On y traverse à gué la Sèvre Niortaise pour ensuite mettre le cap sur le pays charentais et la nouvelle ville fortifiée de Rochefort que le grand Colbert avait fait élever à l'intérieur des terres en 1665 pour mettre la côte atlantique à l'abri des  Anglais qui dévastaient Brest et La Rochelle.

C'est là que les vieux dragons des glorieuses guerres de Louis XIV commencent à inculquer à cette troupe disparate la discipline militaire faite d'exercices, de parade et de maniement d'armes en formation rangée. Tout cela répugne à ces jeunes, par tradition à la fois indisciplinés et débrouillards. On est bien loin de l'embuscade efficace et de la chasse fine pratiquées dans leurs landes.

Il n'est pas non plus très facile pendant ces mois de préparation à la grande traversée de maîtriser la langue française, dorénavant imposée à tous ces jeunes, pour la plupart analphabètes, venus de plusieurs provinces françaises, chacun avec les mots de son coin de pays. Samuel constate qu'en majorité ils sont issus des provinces de l'ouest, Bretagne, Anjou, Poitou, Aunis, Saintonge et Angoumois, et qu'ils ont en commun le même accent à la fois chantant et rocailleux.

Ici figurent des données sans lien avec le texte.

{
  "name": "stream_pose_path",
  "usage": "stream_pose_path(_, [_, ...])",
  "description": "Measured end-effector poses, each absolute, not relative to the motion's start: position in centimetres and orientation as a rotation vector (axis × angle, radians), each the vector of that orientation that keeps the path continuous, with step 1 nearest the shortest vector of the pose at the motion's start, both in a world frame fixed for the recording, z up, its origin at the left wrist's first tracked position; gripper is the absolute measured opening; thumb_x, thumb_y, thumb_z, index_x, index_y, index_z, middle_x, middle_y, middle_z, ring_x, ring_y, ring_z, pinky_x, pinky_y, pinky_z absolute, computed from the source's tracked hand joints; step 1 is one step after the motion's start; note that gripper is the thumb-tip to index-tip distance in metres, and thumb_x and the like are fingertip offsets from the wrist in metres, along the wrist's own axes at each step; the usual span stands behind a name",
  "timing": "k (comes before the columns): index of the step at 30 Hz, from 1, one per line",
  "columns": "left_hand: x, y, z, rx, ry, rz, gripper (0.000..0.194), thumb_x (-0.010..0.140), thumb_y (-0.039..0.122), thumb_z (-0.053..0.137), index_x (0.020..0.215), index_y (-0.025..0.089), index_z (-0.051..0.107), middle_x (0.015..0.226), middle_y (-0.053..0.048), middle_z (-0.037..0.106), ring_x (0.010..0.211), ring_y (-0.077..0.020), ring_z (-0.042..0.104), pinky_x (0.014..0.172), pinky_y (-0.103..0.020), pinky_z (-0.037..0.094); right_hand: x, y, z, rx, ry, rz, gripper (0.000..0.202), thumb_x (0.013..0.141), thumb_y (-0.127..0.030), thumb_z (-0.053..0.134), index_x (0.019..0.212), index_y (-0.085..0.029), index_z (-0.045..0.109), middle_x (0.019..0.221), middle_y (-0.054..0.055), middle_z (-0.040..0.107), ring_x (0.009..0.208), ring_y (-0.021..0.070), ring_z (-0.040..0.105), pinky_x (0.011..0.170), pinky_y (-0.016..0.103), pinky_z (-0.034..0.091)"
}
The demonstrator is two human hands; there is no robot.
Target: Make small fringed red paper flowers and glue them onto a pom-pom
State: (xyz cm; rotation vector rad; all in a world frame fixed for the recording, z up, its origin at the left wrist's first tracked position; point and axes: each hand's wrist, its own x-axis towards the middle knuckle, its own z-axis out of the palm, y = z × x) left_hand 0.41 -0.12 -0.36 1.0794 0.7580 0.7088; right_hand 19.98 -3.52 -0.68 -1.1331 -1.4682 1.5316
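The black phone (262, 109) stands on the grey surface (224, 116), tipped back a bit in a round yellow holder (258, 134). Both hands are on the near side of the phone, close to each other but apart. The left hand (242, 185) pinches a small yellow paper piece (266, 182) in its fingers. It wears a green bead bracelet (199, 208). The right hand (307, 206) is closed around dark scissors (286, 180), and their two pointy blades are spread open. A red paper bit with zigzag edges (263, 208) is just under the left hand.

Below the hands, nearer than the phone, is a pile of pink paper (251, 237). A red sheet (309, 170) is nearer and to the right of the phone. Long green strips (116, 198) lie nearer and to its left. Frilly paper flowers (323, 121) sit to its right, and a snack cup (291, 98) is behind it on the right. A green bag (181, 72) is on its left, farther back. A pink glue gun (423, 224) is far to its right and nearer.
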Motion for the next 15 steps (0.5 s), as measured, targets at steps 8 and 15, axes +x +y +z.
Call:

Ceux des provinces centrales et de Paris trouvent bien amusants les mots du cru: baiser pour tromper, garocher pour lancer, bêtises pour injures, galipote pour sorcellerie, jolis mots qu'ils embarqueront avec eux vers la Nouvelle-France.
Aux brefs moments de liberté, la recrue flâne sur les quais de Rochefort sous l'oeil moqueur des jeunes filles attirées par l'uniforme. Il est blanc à bordure bleue, garni de boutons dorés. Il est agrémenté du tricorne noir orné de l'ancre blanche et bordé d'un galon doré, semblable à la coiffure traditionnelle de Caudebec en Normandie.
Mais à 18 ans on est bien jeune pour s'attendrir longuement à la vue des soubrettes aguichantes ou pour admirer la douceur des paysages bucoliques, surtout quand on se pavane en uniforme en parlant de navires, de canons, et d'aventures dans l'inconnu d'au-delà des mers.

Port de Rochefort vu du magasin des colonies (d'après Vernet, 1762)

 








 


Troupes de la Marine à l'embarquement à Rochefort.